(Beginning of Data segment)

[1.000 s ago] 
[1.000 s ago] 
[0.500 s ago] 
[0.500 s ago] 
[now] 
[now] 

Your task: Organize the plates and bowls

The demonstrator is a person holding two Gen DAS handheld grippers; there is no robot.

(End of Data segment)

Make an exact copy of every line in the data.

[1.000 s ago] 
[1.000 s ago] 
[0.500 s ago] 
[0.500 s ago] 
[now] 
[now] 

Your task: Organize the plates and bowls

The demonstrator is a person holding two Gen DAS handheld grippers; there is no robot.

Nothing else remains to be done for this exercise.